■ Work item: Please restate exactly what appears in the records below from the first line to the line where "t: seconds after" is, that line included.

■ Input records:

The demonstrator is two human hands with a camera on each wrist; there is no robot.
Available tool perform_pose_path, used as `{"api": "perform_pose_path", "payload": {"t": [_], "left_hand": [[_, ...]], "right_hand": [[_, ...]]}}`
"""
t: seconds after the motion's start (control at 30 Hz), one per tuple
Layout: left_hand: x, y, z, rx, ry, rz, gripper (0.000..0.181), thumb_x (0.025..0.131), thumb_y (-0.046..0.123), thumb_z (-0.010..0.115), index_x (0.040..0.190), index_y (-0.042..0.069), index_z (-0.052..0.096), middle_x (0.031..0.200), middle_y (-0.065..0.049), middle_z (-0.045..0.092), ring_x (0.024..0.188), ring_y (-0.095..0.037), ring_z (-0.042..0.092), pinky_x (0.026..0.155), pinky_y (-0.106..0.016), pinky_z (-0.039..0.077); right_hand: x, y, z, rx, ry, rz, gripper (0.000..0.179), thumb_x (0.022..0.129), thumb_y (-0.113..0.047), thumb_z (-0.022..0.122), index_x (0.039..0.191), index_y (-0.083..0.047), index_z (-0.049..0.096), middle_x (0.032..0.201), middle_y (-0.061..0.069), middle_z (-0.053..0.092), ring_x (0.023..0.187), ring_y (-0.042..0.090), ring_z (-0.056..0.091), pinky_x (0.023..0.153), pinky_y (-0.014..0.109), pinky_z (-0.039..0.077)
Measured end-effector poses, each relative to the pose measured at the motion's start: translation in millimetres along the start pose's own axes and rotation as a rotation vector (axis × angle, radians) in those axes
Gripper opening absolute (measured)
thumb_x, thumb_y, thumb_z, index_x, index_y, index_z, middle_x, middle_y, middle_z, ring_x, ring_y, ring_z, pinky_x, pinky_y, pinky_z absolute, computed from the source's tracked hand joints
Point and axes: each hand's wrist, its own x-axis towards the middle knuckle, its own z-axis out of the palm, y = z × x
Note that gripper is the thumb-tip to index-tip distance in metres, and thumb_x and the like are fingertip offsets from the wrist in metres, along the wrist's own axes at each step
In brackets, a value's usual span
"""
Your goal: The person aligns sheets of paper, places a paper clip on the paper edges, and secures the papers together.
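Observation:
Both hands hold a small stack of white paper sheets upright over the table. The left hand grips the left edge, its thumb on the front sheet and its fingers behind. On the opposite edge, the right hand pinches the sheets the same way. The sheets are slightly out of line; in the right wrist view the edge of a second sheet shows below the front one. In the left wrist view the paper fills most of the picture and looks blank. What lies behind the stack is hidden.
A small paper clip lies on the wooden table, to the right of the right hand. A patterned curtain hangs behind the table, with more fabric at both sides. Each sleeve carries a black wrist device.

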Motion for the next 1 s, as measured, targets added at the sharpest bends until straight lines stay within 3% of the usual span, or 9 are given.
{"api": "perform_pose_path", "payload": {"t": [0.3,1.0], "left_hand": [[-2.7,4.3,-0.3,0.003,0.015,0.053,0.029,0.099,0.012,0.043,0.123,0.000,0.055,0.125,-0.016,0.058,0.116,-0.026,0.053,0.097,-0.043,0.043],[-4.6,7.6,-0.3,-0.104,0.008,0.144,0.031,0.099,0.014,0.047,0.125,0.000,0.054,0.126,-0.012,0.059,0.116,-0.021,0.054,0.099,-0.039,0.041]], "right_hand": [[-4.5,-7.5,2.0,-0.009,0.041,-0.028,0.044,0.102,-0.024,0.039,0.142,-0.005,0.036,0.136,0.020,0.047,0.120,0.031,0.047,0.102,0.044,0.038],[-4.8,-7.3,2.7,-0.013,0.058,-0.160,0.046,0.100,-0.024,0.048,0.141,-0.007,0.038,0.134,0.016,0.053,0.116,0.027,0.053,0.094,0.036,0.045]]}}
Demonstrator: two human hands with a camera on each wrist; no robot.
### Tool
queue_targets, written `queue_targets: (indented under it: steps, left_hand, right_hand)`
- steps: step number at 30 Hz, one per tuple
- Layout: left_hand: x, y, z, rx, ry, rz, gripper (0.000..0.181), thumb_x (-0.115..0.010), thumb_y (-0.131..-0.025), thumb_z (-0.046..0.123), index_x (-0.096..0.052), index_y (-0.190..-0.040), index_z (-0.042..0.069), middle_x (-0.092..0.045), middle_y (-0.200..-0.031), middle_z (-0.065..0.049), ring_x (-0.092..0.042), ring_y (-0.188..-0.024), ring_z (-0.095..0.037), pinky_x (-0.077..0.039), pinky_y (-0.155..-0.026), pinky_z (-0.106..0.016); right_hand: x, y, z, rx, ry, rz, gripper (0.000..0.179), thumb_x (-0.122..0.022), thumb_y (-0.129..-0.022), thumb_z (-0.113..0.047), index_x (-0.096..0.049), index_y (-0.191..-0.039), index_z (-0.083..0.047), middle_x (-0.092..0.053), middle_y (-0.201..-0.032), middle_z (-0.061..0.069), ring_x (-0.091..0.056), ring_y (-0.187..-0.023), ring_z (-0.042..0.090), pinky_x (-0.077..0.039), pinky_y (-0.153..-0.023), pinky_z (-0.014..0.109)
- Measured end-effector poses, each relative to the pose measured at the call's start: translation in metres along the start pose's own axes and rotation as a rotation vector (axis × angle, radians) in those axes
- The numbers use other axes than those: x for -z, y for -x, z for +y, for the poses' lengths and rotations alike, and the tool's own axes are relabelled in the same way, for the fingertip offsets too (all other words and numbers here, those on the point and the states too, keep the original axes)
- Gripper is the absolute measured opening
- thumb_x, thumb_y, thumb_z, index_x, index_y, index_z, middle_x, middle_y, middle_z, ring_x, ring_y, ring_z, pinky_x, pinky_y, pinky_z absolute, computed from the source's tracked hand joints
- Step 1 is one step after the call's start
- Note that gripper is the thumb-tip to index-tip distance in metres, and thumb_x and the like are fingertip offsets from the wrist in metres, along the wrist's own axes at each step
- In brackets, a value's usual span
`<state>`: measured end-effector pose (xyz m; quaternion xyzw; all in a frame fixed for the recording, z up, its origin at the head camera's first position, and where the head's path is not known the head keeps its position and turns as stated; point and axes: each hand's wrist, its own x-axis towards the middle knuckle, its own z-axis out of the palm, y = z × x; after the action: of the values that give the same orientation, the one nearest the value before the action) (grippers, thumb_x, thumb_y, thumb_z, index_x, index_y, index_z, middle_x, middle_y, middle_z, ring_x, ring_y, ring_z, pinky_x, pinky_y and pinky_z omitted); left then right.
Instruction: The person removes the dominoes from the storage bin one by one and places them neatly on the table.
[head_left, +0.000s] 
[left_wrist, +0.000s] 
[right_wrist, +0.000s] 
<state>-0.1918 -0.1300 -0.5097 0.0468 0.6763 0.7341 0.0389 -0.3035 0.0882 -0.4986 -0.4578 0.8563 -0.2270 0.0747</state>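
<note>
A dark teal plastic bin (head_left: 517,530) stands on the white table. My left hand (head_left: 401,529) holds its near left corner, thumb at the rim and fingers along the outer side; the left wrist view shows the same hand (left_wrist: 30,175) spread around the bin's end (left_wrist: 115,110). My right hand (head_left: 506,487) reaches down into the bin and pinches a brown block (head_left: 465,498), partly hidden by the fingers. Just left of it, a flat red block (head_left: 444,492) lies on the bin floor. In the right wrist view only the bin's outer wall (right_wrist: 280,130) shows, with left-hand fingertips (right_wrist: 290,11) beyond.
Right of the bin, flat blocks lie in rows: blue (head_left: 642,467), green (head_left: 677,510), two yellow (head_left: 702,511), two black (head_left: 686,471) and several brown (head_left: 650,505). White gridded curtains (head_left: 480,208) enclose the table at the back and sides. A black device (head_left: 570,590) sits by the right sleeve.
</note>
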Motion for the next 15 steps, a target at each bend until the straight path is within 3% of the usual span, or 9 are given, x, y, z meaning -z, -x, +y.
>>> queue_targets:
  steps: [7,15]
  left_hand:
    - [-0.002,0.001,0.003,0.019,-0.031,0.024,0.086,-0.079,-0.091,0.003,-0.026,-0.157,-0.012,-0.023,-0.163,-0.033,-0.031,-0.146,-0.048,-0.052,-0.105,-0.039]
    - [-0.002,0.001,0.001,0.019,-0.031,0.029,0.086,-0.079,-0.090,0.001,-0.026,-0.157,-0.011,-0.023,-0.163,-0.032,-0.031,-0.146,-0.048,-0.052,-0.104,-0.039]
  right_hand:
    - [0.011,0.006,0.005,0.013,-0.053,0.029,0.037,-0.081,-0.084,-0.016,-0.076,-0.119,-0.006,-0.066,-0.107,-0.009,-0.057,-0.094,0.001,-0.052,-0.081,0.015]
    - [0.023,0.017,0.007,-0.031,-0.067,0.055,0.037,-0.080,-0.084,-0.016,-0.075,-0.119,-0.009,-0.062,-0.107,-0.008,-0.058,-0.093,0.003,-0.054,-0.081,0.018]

■ Task response:
The demonstrator is two human hands with a camera on each wrist; there is no robot.
Available tool perform_pose_path, used as `{"api": "perform_pose_path", "payload": {"t": [_], "left_hand": [[_, ...]], "right_hand": [[_, ...]]}}`
"""
t: seconds after the motion's start (control at 30 Hz), one per tuple

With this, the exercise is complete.